• PROBLEM STATEMENT:
Tally the lines in the listing below that contain "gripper" and report the tally alone.

═════ DATA SECTION ═════

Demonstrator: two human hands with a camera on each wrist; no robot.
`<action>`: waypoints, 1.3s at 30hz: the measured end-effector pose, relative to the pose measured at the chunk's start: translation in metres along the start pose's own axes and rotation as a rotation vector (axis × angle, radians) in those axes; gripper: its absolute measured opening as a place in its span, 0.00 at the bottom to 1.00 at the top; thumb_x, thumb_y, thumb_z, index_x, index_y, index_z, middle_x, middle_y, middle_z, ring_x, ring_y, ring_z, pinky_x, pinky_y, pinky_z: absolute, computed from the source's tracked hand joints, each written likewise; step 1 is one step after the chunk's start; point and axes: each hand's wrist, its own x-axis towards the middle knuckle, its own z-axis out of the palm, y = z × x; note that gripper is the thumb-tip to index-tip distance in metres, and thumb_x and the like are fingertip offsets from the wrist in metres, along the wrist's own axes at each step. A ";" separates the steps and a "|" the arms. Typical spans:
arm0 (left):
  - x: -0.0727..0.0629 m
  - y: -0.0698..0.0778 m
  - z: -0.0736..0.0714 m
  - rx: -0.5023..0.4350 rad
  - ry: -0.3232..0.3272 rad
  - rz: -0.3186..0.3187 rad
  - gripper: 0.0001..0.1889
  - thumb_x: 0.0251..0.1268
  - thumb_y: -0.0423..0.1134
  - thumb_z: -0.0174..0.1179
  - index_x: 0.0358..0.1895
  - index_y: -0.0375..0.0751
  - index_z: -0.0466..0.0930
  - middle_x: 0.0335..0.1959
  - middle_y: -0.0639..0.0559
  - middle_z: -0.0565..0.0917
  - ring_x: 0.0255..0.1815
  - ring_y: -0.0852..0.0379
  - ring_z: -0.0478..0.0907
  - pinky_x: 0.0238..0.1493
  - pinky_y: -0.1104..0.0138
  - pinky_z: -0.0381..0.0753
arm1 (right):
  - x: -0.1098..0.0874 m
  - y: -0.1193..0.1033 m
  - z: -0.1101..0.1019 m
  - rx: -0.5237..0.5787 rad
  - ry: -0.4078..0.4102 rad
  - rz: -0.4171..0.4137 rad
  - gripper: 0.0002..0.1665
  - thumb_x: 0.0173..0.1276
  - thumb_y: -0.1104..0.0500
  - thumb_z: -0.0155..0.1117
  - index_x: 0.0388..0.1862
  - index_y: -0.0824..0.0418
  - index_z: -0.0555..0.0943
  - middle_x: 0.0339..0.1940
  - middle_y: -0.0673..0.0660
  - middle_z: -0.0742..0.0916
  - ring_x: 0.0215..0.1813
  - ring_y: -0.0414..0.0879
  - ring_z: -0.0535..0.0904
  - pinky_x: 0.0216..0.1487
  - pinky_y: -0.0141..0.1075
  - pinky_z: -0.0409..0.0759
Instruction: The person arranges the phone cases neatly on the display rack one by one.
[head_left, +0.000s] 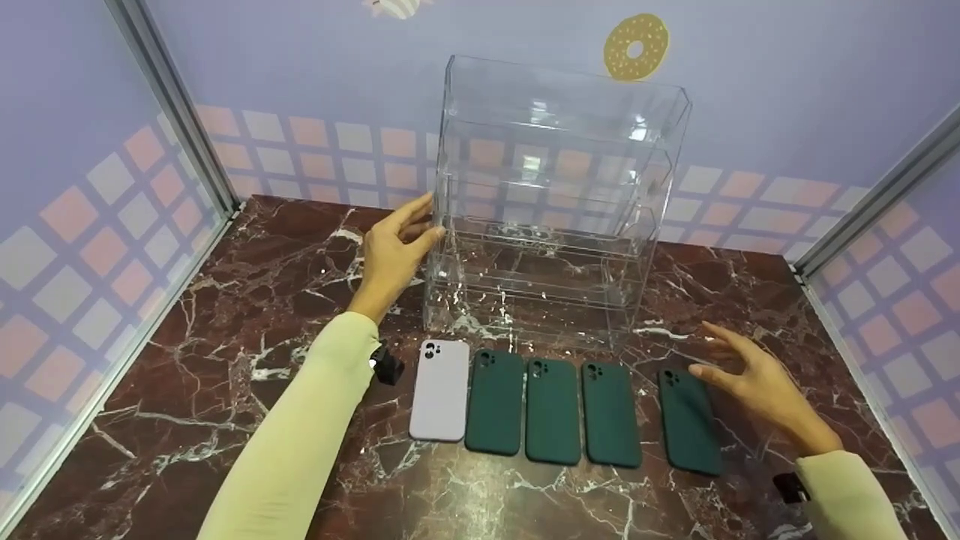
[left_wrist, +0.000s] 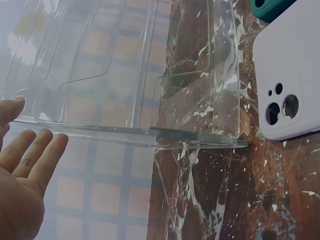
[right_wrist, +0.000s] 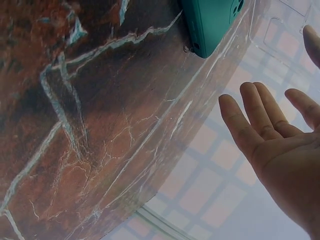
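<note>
A clear tiered acrylic display rack (head_left: 555, 300) stands on the marble-patterned table. At its left side is my left hand (head_left: 394, 251), fingers fairly straight and fingertips right at the side edge. In the left wrist view, the thumb and fingers (left_wrist: 47, 160) show on either side of the rack's edge. To the right, my right hand (head_left: 757, 382) hovers with loosely extended fingers beside the rightmost green phone case (head_left: 691, 427), holding nothing. A pale lilac phone case (head_left: 440, 394) lies in front of the rack, camera holes toward it.
Between the lilac case and the rightmost one, three more green cases lie in a row: one left (head_left: 495, 405), one middle (head_left: 553, 412), one right (head_left: 611, 416). A patterned back wall (head_left: 300, 90) rises behind the rack, with side panels at both ends.
</note>
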 end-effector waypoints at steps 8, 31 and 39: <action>-0.002 -0.007 0.005 -0.011 0.006 -0.017 0.29 0.67 0.30 0.74 0.71 0.42 0.81 0.64 0.44 0.86 0.58 0.50 0.87 0.57 0.64 0.85 | 0.001 0.004 0.002 0.004 -0.008 0.015 0.47 0.76 0.48 0.72 0.86 0.58 0.62 0.70 0.74 0.78 0.68 0.72 0.76 0.61 0.70 0.76; -0.015 -0.027 0.019 -0.165 0.082 -0.021 0.26 0.69 0.25 0.70 0.70 0.35 0.81 0.66 0.37 0.83 0.63 0.41 0.83 0.58 0.63 0.85 | 0.004 0.018 0.013 -0.048 -0.077 -0.010 0.46 0.72 0.51 0.77 0.82 0.62 0.68 0.67 0.74 0.80 0.63 0.71 0.79 0.55 0.69 0.80; -0.018 -0.031 0.022 -0.175 0.110 -0.019 0.24 0.70 0.27 0.71 0.68 0.36 0.82 0.64 0.38 0.84 0.50 0.45 0.88 0.51 0.66 0.87 | 0.005 0.021 0.017 -0.057 -0.112 -0.005 0.43 0.70 0.50 0.78 0.78 0.65 0.73 0.63 0.70 0.82 0.61 0.69 0.79 0.56 0.66 0.81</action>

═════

• EXERCISE SOLUTION:
3